Pavilion Command Plugins

Every Pavilion command is actually a plugin. The command plugin system provides easy ways to set up command arguments and the functions that actually perform the command.

Command Plugin Init

Every command plugin inherits from the pavilion.commands.Command plugin base class. Like all other Pavilion plugin classes, the __init__ method must take no arguments, and it must call the parent class’s __init__ to name and document the plugin.

from pavilion import commands

class CancelCommand(commands.Command):
    """A basic command class."""

    def __init__(self):
        super().__init__(
            name='cancel',
            description='Cancel tests or series.',
            short_help='Cancel a test, tests, or series.",
            aliases=['kill', 'stop']
        )

Name and Aliases

The name attribute is both the name of this plugin and that users will use to call this command. The aliases attribute takes a list of alternate names for the command. Given the above, all of the following are valid ways to call our example command.

$ pav cancel
$ pav kill
$ pav stop

Help

The command description is printed when running pav <cmd> --help, along with the rest of the documentation in the command’s arguments. The following is what is printed for the real pav cancel command.

$ pav cancel --help
usage: pav.py cancel [-h] [-s] [-j] [tests [tests ...]]

Cancel a test, tests, or test series.

positional arguments:
  tests         The name(s) of the tests to cancel. These may be any mix of
                test IDs and series IDs. If no value is provided, the most
                recent series submitted by the user is cancelled.

optional arguments:
  -h, --help    show this help message and exit
  -s, --status  Prints status of cancelled jobs.
  -j, --json    Prints status of cancelled jobs in json format.

The command short_help is printed when running pav --help when the command is listed. If no short help is given, the command will be hidden (but still usable). Hidden commands are generally useful to call back into pavilion in generated scripts.

$ pav --help
usage: pav.py [-h] [-v]
              {run,show,status,view,results,result,log,clean,_run,set_status,status_set,wait,cancel}
              ...

Pavilion is a framework for running tests on supercomputers.

positional arguments:
  {run,show,status,view,results,result,log,clean,_run,set_status,status_set,wait,cancel}
    run                 Setup and run a set of tests.
    show                Show pavilion plugin/config info.
    status              Get status of tests.
    view                Show the resolved config for a test.
    results (result)    Displays results from the given tests.
    log                 Displays log for the given test id.
    clean               Clean up Pavilion working diretory.
    set_status (status_set)
                        Set status of tests.
    wait                Wait for statuses of tests.
    cancel              Cancel a test, tests, or test series.

optional arguments:
  -h, --help            show this help message and exit
  -v, --verbose         Log all levels of messages to stderr.

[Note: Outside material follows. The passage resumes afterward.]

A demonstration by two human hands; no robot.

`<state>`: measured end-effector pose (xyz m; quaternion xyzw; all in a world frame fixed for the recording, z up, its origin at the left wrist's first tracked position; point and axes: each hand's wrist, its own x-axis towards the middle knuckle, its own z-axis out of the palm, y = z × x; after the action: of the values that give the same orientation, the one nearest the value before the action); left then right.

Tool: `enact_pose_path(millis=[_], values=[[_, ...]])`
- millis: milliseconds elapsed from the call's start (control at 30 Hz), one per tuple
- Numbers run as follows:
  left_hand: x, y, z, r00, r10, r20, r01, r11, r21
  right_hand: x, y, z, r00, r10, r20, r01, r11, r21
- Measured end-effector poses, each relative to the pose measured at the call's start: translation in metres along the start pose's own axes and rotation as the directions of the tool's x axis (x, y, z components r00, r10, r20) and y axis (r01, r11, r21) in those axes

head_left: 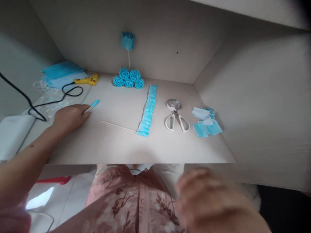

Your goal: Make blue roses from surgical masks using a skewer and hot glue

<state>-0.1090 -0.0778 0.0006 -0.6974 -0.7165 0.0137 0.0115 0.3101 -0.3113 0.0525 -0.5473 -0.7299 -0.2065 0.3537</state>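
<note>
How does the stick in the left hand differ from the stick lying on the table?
The held stick is gripped by the left hand; the lying stick is untouched. The held stick bears a small blue piece; the lying stick's end meets a long ruffled blue strip. Both are thin and pale.

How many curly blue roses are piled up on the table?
5. Two on top: the upper left rose and upper right rose. Three underneath: the lower left rose, lower middle rose and lower right rose. More might hide behind.

Pale tabletop [121, 149] under scissors [176, 114], blue strip [148, 111], seemingly fabric scraps [213, 128].
</note>
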Motion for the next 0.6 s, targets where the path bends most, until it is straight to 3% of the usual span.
enact_pose_path(millis=[67, 133, 200, 267, 333, 433, 600], values=[[0.003, 0.000, -0.006, 0.998, -0.018, 0.064, 0.016, 0.999, 0.031, 0.032, 0.017, 0.036, 0.984, -0.142, 0.103, 0.120, 0.972, 0.201], [0.005, 0.001, -0.013, 0.992, -0.046, 0.118, 0.038, 0.997, 0.073, 0.054, 0.039, 0.073, 0.940, -0.253, 0.230, 0.151, 0.910, 0.385], [0.006, 0.003, -0.018, 0.985, -0.072, 0.156, 0.057, 0.994, 0.098, 0.064, 0.061, 0.105, 0.898, -0.247, 0.364, 0.102, 0.922, 0.373], [0.006, 0.004, -0.020, 0.982, -0.093, 0.167, 0.078, 0.992, 0.095, 0.061, 0.078, 0.128, 0.867, -0.158, 0.472, 0.075, 0.979, 0.190], [0.006, 0.005, -0.019, 0.983, -0.096, 0.159, 0.085, 0.994, 0.075, 0.052, 0.089, 0.143, 0.824, -0.095, 0.558, 0.067, 0.995, 0.070], [0.004, 0.006, -0.014, 0.985, -0.101, 0.137, 0.096, 0.994, 0.045, 0.040, 0.094, 0.154, 0.790, -0.061, 0.610, 0.051, 0.998, 0.034], [0.001, 0.008, -0.010, 0.986, -0.116, 0.119, 0.114, 0.993, 0.027, 0.035, 0.090, 0.158, 0.819, -0.051, 0.572, 0.021, 0.998, 0.058]])
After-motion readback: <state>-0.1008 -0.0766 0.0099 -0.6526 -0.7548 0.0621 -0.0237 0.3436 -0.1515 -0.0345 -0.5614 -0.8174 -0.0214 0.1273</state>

_setup_arguments(self, parser)

Every Pavilion command plugin must provide a _setup_arguments(self, parser) method. It will get passed a python argparse parser that you can use to add arguments to your command. This parser will already be configured to include the basics of the command as specified when you called the parent’s __init__ method.

def _setup_arguments(self, parser):
    parser.add_argument(
        '-s', '--status', action='store_true', default=False,
        help='Prints status of cancelled jobs.'
    )
    parser.add_argument(
        '-j', '--json', action='store_true', default=False,
        help='Prints status of cancelled jobs in json format.'
    )
    parser.add_argument(
        'tests', nargs='*', action='store',
        help='The name(s) of the tests to cancel. These may be any mix of '
             'test IDs and series IDs. If no value is provided, the most '
             'recent series submitted by the user is cancelled. '
    )
    # No need to return anything.

See the official documentation on argparse for more information on defining arguements.

run(self, pav_cfg, args)

The run command is what actually executes your command. Other than a few Pavilion conventions you should follow, each command is free to do anything it needs to.

Arguments

  • It will be given a couple of useful parameters.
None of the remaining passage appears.